The same pitfalls apply to compositional MIR verification, with a couple of key differences. In MIR verification, mutable references are allocated using mir_alloc_mut. Here is a Rust version of the pitfall program above:

pub fn side_effect(a: &mut u32) {
    *a = 0;
}

pub fn foo(x: u32) -> u32 {
    let mut b: u32 = x;
    side_effect(&mut b);
    b
}

let side_effect_spec = do {
  a_ref <- mir_alloc_mut mir_u32;
  a_val <- mir_fresh_var "a_val" mir_u32;
  mir_points_to a_ref (mir_term a_val);

  mir_execute_func [a_ref];
};

let foo_spec = do {
  x <- mir_fresh_var "x" mir_u32;

  mir_execute_func [mir_term x];

  mir_return (mir_term {{ x }});
};

Just like above, if you attempted to prove foo against foo_spec using compositional verification:

side_effect_ov <- mir_verify m "test::side_effect" [] false side_effect_spec z3;
mir_verify m "test::foo" [side_effect_ov] false foo_spec z3;

Then SAW would throw an error, as side_effect_spec underspecifies the value of a_ref in its postconditions. side_effect_spec can similarly be repaired by adding a mir_points_to statement involving a_ref in side_effect_spec’s postconditions.

MIR verification differs slightly from LLVM verification in how it catches underspecified mutable allocations when using compositional overrides.

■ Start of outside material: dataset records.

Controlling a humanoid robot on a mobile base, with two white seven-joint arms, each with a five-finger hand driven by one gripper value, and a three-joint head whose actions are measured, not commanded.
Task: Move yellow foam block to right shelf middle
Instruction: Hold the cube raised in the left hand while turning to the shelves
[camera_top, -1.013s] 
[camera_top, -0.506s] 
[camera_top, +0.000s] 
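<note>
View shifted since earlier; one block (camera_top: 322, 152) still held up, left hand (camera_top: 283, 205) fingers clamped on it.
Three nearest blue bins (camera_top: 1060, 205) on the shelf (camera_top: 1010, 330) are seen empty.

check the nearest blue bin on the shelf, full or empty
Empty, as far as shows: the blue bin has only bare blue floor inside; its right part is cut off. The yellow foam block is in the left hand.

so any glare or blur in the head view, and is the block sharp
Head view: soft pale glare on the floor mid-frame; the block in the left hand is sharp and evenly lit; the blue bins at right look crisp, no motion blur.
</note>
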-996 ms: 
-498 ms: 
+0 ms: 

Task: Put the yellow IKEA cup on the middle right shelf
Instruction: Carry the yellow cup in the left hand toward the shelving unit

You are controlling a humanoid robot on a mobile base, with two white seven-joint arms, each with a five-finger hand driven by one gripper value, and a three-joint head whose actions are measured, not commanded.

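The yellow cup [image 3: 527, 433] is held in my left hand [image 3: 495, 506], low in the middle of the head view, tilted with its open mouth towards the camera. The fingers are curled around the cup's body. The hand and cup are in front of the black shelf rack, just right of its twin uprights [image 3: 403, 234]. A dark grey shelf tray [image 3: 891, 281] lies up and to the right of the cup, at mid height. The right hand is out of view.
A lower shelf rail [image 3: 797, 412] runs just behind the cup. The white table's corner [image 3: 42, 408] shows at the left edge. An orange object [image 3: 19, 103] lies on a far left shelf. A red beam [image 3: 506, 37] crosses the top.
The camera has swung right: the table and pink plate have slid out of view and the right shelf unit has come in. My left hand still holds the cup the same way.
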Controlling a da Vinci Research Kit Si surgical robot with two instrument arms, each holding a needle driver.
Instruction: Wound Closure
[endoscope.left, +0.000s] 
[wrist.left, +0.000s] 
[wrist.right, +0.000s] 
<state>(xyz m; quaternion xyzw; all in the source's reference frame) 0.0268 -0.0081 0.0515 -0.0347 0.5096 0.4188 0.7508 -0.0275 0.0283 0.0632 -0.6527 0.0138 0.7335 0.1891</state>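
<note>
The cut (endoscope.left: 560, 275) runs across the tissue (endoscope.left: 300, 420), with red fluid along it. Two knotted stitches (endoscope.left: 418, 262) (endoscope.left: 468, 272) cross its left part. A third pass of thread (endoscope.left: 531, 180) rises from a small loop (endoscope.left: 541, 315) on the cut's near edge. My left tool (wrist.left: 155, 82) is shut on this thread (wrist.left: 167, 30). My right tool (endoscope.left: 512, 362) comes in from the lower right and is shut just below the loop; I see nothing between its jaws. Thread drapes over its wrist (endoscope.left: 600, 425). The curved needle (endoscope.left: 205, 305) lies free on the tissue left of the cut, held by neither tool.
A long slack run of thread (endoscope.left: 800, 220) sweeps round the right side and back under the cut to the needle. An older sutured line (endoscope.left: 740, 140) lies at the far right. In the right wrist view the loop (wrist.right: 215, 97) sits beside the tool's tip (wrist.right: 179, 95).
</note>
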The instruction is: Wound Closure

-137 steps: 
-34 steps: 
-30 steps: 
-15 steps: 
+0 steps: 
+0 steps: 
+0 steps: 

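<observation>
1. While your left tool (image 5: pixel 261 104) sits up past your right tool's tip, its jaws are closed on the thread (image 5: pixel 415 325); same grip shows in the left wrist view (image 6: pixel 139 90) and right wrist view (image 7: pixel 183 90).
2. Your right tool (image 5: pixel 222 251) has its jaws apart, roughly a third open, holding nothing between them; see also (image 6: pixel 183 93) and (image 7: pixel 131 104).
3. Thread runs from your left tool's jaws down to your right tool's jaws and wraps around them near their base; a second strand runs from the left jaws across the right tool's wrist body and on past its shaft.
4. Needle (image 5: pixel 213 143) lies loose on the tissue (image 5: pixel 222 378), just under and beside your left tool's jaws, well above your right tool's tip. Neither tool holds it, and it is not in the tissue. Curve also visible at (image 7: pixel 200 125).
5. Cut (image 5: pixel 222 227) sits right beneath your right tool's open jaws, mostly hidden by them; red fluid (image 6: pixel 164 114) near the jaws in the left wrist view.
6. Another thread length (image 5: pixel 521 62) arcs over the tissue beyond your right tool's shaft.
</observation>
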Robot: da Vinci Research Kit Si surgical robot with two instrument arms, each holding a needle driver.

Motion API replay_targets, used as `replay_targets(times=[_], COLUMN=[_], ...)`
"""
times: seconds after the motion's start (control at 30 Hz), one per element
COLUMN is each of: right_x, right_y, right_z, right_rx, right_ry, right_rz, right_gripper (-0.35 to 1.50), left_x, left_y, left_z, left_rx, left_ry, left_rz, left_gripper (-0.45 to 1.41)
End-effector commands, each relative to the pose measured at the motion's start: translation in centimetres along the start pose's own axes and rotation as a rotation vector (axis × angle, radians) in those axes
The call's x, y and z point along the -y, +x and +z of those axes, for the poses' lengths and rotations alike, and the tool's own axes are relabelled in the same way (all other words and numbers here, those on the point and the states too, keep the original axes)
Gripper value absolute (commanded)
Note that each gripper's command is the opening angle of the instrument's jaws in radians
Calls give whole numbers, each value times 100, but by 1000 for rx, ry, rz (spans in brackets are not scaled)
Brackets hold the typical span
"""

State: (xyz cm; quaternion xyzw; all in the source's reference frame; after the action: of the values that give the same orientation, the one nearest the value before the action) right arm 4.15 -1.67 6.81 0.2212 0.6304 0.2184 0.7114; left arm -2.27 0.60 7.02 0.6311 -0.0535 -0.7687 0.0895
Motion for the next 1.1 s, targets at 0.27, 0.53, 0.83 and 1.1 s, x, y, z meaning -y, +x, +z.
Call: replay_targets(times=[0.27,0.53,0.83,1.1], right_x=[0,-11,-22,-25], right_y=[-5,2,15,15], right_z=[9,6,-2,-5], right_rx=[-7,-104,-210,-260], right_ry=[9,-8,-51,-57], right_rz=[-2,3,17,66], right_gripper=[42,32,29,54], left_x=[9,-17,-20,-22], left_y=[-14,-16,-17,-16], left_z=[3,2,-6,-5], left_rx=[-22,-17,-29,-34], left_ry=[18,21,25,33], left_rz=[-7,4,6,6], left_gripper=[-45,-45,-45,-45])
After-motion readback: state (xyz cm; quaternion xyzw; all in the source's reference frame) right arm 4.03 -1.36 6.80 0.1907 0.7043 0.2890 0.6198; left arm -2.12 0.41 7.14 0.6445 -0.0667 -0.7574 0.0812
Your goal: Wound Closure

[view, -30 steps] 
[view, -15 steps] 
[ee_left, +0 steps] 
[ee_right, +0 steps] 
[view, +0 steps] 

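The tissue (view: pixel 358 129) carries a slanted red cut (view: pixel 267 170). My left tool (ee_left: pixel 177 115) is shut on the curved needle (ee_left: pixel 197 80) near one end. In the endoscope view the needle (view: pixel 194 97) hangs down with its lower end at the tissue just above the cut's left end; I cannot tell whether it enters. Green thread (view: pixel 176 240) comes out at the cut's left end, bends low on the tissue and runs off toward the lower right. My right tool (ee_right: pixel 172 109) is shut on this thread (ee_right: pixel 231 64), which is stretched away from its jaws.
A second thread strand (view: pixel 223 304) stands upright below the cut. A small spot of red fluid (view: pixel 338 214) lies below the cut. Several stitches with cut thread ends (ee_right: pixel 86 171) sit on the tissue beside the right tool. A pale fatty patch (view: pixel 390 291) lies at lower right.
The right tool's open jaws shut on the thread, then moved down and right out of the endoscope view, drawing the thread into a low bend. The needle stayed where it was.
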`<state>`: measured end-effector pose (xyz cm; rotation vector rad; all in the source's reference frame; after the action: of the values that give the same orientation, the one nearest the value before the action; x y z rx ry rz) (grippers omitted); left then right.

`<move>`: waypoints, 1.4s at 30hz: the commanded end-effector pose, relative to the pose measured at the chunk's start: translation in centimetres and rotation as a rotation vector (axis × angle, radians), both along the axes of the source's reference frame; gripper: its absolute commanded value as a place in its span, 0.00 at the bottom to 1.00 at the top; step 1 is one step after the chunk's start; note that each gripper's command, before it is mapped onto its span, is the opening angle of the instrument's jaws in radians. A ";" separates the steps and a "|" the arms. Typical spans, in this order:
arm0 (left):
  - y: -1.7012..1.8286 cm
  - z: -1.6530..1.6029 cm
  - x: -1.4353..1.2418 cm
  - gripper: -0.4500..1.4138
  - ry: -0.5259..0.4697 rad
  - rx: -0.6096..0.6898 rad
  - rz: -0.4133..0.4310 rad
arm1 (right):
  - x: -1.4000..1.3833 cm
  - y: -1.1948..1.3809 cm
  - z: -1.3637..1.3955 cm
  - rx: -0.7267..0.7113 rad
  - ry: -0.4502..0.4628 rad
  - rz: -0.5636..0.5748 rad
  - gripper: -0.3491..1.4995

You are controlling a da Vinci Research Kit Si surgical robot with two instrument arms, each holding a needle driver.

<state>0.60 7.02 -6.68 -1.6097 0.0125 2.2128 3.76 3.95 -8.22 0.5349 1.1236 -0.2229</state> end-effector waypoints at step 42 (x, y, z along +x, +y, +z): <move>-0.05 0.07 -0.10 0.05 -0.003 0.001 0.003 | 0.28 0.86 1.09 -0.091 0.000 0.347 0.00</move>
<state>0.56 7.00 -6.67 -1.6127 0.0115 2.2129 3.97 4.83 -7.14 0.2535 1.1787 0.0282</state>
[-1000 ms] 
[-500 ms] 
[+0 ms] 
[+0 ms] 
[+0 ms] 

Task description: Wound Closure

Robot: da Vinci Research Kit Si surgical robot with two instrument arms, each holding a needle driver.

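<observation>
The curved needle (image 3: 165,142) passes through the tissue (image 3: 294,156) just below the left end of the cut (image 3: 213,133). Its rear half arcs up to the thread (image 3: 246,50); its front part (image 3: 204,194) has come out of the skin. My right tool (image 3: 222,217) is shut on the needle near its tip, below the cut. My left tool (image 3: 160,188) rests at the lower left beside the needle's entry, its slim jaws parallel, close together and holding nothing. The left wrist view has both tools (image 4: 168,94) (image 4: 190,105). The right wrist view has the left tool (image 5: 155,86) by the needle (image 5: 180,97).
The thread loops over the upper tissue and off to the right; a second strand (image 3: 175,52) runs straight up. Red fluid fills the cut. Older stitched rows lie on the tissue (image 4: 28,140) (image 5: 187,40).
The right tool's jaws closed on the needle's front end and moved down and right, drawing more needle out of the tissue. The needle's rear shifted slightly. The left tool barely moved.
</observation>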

The LLVM memory model achieves this by invalidating the underlying memory in underspecified allocations. The MIR memory model, on the other hand, does not have a direct counterpart to memory invalidation. As a result, any MIR overrides must specify the values of all mutable allocations in their postconditions, even if the function that calls the override never uses the allocations.

To illustrate this point more finely, suppose that the foo function had instead been defined like this:

pub fn foo(x: u32) -> u32 {
    let mut b: u32 = x;
    side_effect(&mut b);
    42
}

Here, it does not particularly matter what effects the side_effect function has on its argument, as foo will now return 42 regardless. Still, if you attempt to prove foo by using side_effect as a compositional override, then it is strictly required that you specify the value of side_effect’s argument in its postconditions, even though the answer that foo returns is unaffected by this. This is in contrast with LLVM verification, where one could get away without specifying side_effect’s argument in this example, as the invalidated memory in b would never be read.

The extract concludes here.